If a second request is needed due to the horse’s lack of compliance (NOT due to a failure of the handler to communicate the request properly or the horse’s inability to perform) the request is never made with the same amount or type of pressure.  This means that the expectation remains that the horse respond in one low-pressure request, with subsequent requests being different and less pleasant than the initial.  THIS ENCOURAGES RESPONSE WITH THE FIRST REQUEST. If the amount of pressure were to remain the same or be administered exactly as it had been initially, we have just taught the animal that it is acceptable for us to ask twice before a response is expected.  This is one of the most common bad habits of horse and rider teams.  Once a horse knows that he will be asked again in exactly the same manner he will disregard the request knowing that the next request will be similar and without consequence.  His response may depend on his mood, external distractions or what he had for breakfast!  This leads to an unpredictable horse with inconsistent performance.  It also leads to setting yourself and your horse up for a punishment situation as eventually you are forced to draw a line, versus having the horse buy into an initial low-stress, low-pressure request to work.  Never starting this cycle of “multi-requests” prevents a myriad of behavior problems from ever occurring.

Expected Response

Continuing with our Arabian and Draft horse examples, we move on to what we expect as a response to our pressure. 
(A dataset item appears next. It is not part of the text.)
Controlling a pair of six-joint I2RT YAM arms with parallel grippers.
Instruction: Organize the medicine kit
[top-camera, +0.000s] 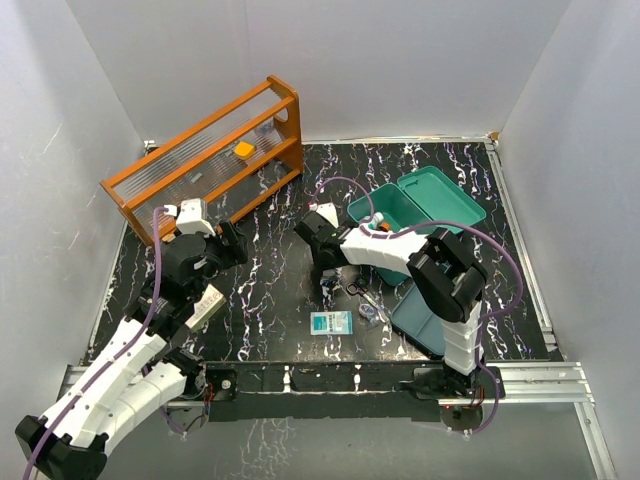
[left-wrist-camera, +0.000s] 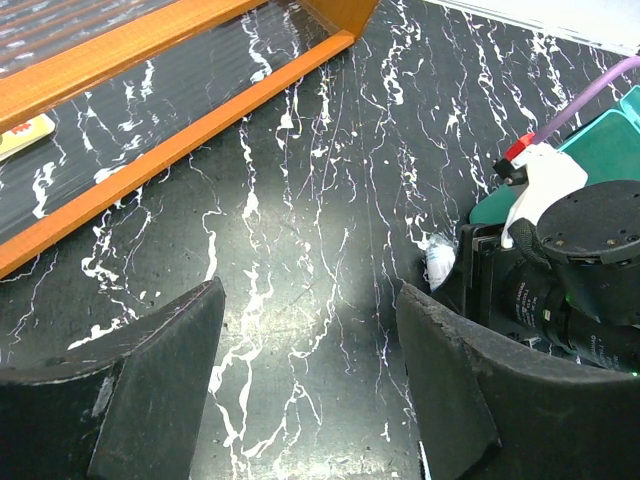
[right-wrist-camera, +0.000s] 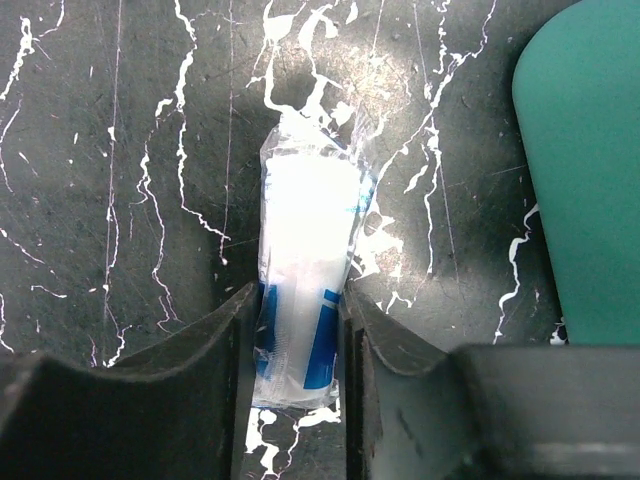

Few (if any) Draft horses compete in reining.  This is due to the specificity of body type to task at hand.  I may apply the same pressure to both breeds of horses with greatly differing results.  This is not to say that a Draft horse cannot complete a reining turn-around, but to expect the Draft to spin at a speed and accuracy comparable to the Arabian is generally not realistic.  Therefore, expected response is based on breed, bloodlines, body type, age, conformation, training, soundness, physical/mental ability, past experience, energy level, fitness, etc…..  Knowing how much to expect (looking for the effort) is the measure of a good trainer.  Knowing how to elicit and identify the best try is the measure of a great trainer.

Intensity Of Reward

In beginning training, or challenging retraining, intensity and frequency of reward is critical in establishing a work ethic and keeping a horse interested.  This is the plan to get a horse to “buy in” to the rewards of being part of our “community”.  Our goal is to make his performing on our terms not only the path of least resistance but a pathway to pleasant and need-meeting interactions with his human handlers.

Frequency of reward can be reduced as training progresses and as horses participate in the process but I warn handlers not to get stuck into a reward routine as rewards should be sought but not expected.  This does not mean that rewards ever go away, but through association doing the task itself can become the reward. For example, in my beginning groundwork the horse is taught to stop immediately and stand when he hears the verbal “whoa”.  When compliant, the horse is scratched and hears the words “good boy”.  Eventually, the phrase “good boy” has as much behavioral/emotional value as the scratching itself. With continued training, the word “whoa” is so closely related with a “good” behavior that the animal willingly performs it knowing that he has done something worth rewarding, regardless of actually receiving any reward.  Some animals require more reward to maintain motivation, while others willingly work and stay interested.  Again, age, breed, bloodlines and other factors help determine a horse’s eagerness to continue to work and perform.  Keeping a horse interested and preventing mental fatigue and stress is a bigger challenge than reaching and maintaining optimal physical fitness.  

 

The bottom line:

You train your horse every time you handle him.  Be aware of what behaviors you reward (whether overtly or by omission) and seek to reinforce desired behaviors and minimize (not punish) unwanted behaviors.  Creating a work ethic and achieving optimum performance is the result of a consistent method of reinforcement established in rewarding work!